> [What is required]:
The required answer is a copy of each line in the entries below that includes "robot".

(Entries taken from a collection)
========================================================================

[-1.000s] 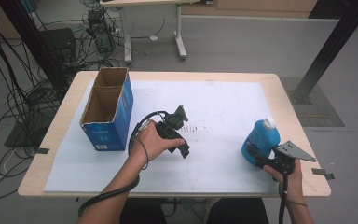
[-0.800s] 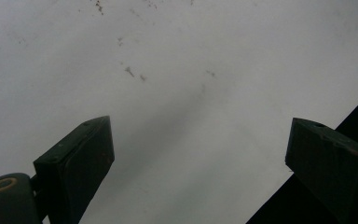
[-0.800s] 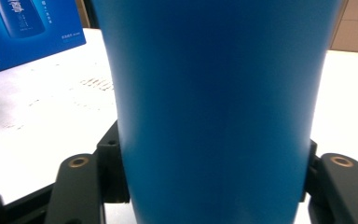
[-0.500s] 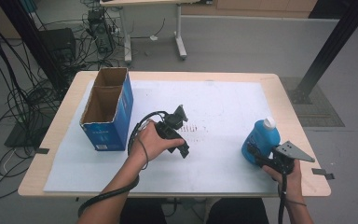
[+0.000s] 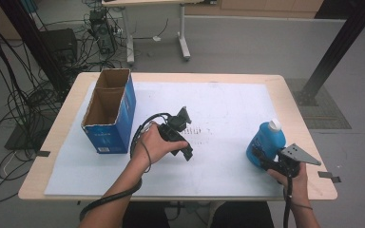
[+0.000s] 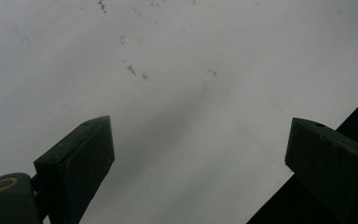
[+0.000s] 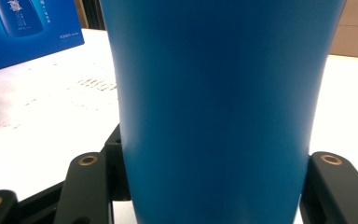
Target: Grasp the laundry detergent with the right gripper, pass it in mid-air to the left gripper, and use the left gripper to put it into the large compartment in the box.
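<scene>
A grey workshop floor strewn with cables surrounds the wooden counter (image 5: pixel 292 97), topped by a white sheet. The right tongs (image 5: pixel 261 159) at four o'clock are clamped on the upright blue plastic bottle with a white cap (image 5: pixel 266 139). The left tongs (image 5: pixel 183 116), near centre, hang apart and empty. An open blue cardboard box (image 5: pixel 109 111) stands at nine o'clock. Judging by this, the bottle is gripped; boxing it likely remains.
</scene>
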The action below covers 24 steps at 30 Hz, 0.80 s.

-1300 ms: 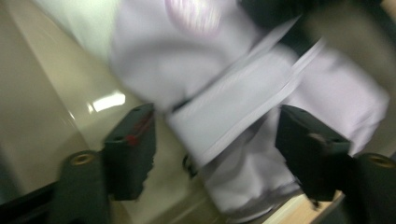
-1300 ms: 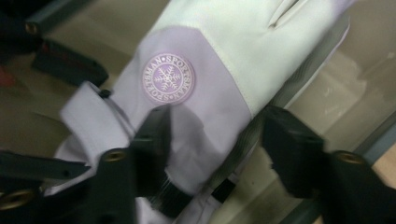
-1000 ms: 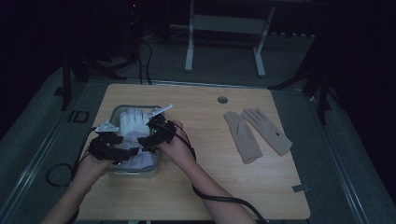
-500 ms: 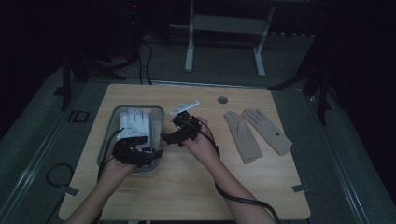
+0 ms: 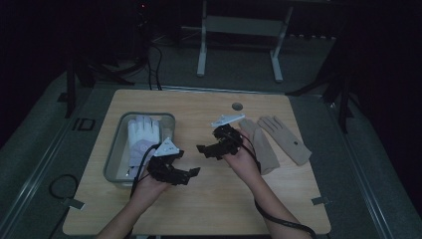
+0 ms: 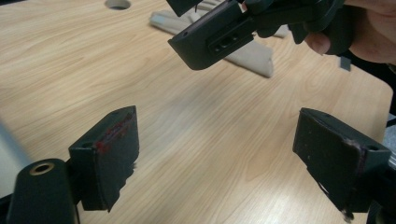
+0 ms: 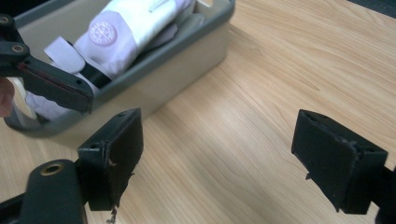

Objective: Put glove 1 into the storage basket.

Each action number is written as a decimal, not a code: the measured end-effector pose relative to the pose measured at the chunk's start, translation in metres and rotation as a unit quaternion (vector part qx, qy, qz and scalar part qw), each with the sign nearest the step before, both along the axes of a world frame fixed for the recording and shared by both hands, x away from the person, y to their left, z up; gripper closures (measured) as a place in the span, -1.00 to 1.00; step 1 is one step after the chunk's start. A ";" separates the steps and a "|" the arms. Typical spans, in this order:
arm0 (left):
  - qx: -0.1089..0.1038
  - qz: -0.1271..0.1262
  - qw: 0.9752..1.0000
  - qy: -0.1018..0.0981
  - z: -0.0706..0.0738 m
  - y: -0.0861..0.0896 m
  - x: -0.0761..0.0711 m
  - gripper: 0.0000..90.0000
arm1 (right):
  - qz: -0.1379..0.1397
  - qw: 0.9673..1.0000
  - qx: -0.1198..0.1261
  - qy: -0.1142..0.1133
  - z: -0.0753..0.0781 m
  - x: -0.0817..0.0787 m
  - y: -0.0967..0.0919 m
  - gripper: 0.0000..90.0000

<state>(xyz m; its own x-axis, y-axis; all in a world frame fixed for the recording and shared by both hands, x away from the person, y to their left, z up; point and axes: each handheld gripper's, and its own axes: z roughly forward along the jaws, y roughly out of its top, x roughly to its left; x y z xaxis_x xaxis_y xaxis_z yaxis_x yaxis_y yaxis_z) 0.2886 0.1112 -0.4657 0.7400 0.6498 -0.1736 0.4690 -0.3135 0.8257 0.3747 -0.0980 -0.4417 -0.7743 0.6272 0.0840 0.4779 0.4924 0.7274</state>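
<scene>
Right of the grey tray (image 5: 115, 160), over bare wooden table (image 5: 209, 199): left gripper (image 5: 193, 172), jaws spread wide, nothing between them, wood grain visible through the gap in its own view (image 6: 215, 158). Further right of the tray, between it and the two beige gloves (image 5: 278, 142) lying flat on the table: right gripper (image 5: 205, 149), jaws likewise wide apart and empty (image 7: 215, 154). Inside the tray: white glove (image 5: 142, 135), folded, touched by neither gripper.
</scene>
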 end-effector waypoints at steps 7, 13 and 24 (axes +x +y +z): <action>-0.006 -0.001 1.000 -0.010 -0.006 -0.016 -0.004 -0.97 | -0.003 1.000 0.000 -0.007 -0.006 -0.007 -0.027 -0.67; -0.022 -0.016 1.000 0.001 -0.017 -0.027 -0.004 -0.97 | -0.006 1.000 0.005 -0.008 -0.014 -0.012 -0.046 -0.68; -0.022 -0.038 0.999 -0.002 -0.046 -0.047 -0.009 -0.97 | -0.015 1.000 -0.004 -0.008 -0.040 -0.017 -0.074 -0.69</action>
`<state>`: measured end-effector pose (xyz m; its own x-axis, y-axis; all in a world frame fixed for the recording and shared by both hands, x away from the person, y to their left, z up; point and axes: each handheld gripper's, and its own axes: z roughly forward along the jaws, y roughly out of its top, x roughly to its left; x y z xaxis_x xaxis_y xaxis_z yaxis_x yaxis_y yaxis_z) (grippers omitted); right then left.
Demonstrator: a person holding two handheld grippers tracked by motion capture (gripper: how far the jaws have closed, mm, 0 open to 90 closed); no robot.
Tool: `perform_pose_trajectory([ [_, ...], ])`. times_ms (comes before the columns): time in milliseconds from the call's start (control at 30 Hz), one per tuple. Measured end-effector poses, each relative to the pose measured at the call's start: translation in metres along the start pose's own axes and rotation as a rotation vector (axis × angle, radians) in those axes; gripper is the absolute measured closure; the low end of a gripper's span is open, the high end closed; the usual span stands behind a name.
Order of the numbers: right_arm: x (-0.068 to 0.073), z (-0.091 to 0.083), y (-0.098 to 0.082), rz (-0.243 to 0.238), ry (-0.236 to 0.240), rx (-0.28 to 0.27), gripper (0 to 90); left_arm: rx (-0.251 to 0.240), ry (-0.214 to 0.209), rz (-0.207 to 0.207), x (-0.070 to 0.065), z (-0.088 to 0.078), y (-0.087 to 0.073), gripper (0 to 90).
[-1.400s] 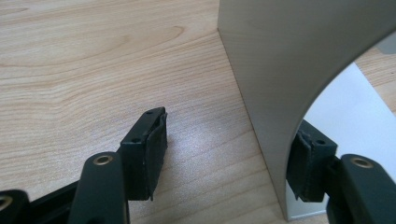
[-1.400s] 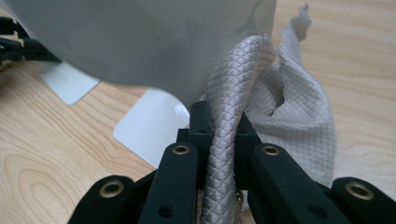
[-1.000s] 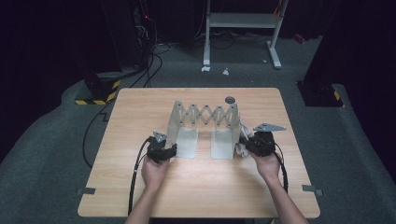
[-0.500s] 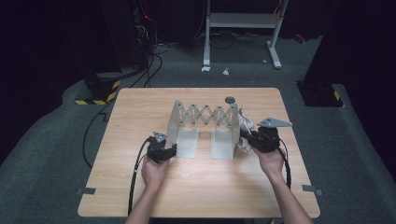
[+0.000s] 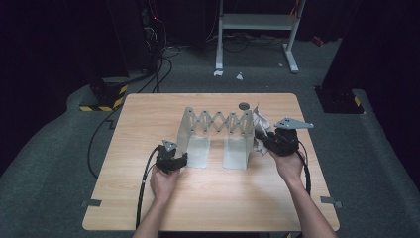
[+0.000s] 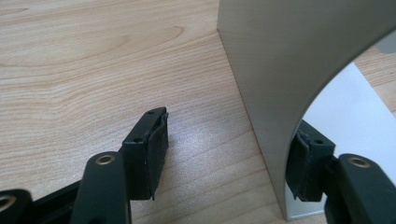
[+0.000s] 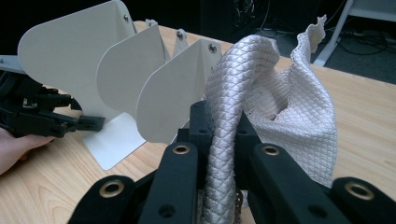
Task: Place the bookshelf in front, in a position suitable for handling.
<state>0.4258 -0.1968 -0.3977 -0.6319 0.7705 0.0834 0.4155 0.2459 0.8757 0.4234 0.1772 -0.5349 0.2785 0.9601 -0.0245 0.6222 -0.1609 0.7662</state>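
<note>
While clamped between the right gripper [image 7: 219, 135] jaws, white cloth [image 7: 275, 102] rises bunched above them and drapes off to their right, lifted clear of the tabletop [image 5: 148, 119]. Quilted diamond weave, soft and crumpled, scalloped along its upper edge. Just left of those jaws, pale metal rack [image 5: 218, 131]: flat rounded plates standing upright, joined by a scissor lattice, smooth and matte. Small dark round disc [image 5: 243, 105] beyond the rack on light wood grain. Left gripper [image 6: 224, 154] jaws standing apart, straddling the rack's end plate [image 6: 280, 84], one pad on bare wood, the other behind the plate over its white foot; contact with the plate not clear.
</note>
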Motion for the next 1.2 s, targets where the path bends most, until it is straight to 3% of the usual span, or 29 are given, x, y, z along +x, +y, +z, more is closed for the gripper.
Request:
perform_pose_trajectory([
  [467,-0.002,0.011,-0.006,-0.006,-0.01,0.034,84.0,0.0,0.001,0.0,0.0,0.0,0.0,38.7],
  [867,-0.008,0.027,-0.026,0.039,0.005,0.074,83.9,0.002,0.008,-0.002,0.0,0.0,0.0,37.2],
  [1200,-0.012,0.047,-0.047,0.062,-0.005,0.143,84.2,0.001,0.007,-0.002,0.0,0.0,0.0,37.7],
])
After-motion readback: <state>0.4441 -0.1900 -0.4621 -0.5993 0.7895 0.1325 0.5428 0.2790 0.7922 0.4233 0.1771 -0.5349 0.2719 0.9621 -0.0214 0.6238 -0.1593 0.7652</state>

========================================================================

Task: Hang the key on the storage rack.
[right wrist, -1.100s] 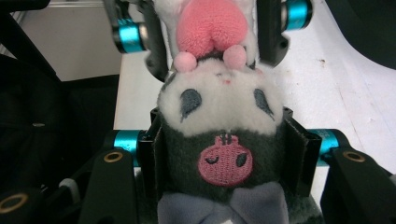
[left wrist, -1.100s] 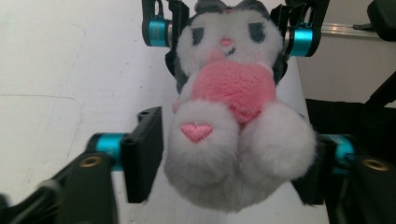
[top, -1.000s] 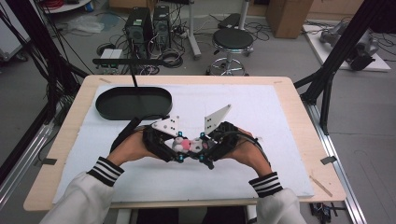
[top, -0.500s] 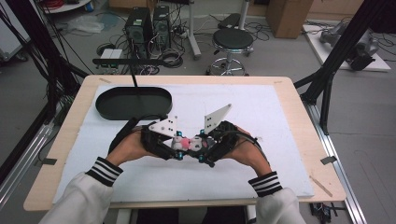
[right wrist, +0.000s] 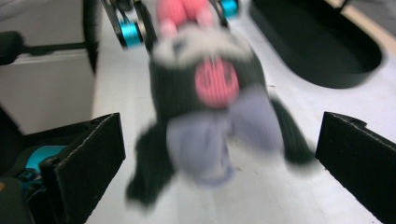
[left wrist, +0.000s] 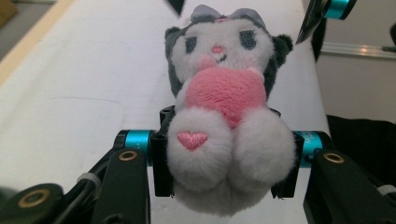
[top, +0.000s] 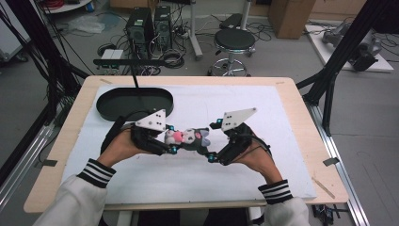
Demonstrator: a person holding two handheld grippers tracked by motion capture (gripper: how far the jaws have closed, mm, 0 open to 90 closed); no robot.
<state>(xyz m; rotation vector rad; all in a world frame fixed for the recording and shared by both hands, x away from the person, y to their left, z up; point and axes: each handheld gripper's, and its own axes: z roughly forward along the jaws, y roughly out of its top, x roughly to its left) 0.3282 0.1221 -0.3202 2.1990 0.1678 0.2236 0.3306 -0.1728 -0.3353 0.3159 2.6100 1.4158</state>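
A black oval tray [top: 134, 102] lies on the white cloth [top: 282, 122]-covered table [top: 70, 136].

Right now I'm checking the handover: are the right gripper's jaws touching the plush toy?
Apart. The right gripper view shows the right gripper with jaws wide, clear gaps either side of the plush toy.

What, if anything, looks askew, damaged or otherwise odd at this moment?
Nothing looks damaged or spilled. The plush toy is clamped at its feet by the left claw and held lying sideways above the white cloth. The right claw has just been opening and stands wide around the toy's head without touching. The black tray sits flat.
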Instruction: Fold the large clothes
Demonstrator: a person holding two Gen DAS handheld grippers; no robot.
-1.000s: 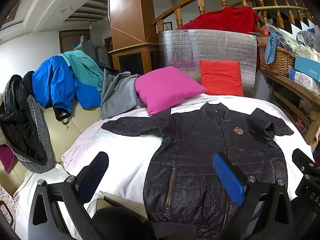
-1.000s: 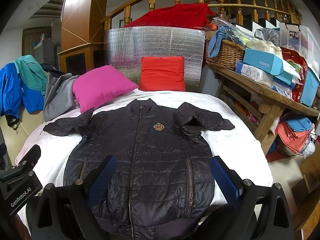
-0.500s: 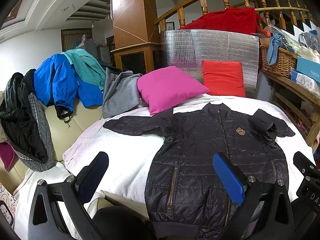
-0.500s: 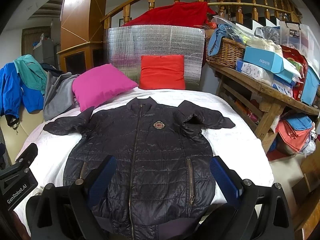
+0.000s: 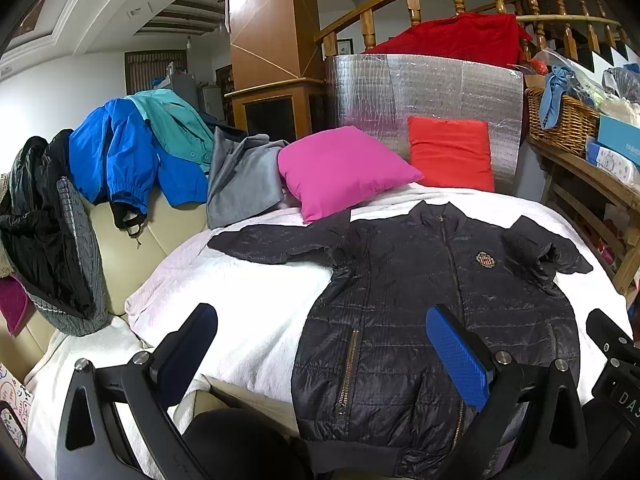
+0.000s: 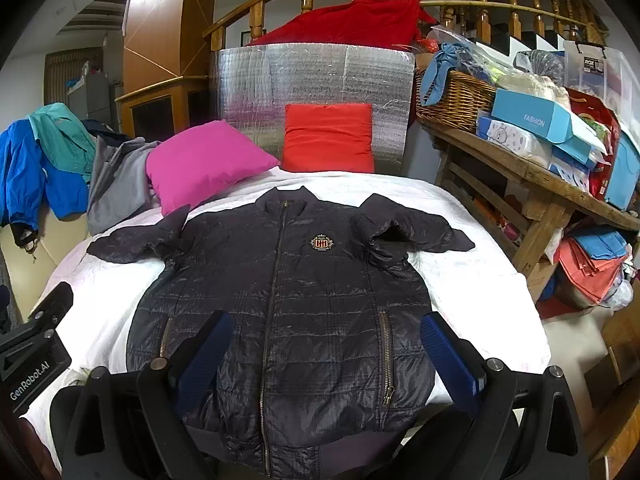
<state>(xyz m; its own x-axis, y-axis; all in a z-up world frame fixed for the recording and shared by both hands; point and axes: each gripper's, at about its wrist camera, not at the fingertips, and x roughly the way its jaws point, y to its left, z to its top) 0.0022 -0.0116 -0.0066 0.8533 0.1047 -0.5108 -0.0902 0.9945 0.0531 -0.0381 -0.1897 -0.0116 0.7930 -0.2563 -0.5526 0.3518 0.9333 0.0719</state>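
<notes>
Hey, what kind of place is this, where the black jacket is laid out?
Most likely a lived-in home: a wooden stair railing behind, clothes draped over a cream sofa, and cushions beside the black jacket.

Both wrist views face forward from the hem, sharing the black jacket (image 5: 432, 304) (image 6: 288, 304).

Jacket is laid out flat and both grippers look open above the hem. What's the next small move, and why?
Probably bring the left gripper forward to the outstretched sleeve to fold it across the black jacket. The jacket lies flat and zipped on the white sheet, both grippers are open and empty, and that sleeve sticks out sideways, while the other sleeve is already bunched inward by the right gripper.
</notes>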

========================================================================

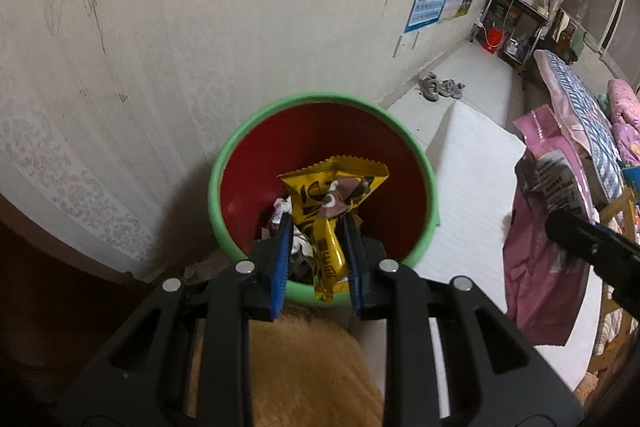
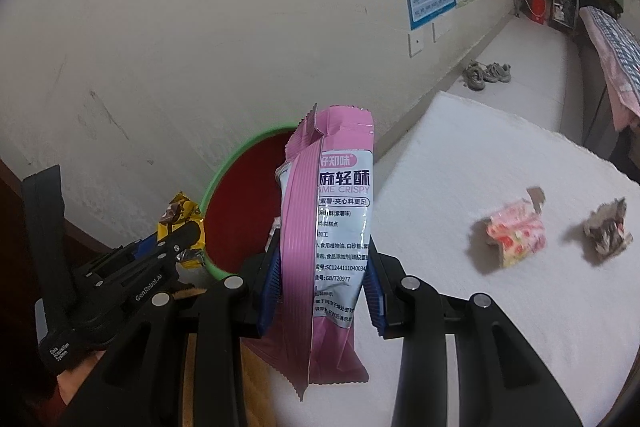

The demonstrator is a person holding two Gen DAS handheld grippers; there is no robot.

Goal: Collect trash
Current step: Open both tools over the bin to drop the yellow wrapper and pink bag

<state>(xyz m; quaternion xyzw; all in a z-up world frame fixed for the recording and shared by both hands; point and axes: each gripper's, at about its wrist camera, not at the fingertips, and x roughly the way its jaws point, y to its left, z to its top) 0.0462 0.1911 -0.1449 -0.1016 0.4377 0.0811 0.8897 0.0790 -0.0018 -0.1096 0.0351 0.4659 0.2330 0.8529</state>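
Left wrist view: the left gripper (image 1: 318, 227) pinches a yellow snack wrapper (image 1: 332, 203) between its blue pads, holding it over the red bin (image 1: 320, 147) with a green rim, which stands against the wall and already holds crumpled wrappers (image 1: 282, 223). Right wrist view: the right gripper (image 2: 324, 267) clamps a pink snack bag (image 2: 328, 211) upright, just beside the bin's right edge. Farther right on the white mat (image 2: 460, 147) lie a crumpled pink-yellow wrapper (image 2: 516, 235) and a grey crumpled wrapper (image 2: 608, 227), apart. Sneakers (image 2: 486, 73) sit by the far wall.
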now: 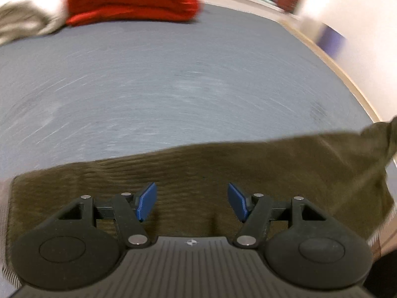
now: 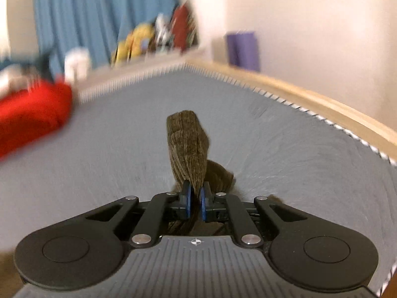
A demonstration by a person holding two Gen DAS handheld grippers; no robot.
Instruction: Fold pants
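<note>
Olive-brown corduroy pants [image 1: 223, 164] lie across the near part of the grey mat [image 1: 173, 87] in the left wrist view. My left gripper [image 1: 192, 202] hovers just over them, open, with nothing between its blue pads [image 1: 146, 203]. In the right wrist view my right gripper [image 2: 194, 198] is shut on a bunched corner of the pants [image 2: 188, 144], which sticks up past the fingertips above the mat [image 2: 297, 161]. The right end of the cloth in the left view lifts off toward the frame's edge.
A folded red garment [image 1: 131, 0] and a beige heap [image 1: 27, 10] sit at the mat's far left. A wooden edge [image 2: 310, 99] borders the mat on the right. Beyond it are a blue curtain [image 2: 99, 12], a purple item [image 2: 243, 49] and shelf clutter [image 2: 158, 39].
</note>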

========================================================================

> [Output of the task]:
Demonstrator: a person holding two handheld grippers tracked by motion capture (gripper: how far the jaws have closed, mm, 0 open to 90 closed); no robot.
Demonstrator: a person holding two handheld grippers tracked by motion capture (gripper: how far the jaws have closed, mm, 0 open to 90 closed); no robot.
Demonstrator: a person holding two Gen DAS handheld grippers; no robot.
The demonstrator is a person holding two Gen DAS handheld grippers; there is no robot.
A demonstration by a person holding two Gen DAS handheld grippers; no robot.

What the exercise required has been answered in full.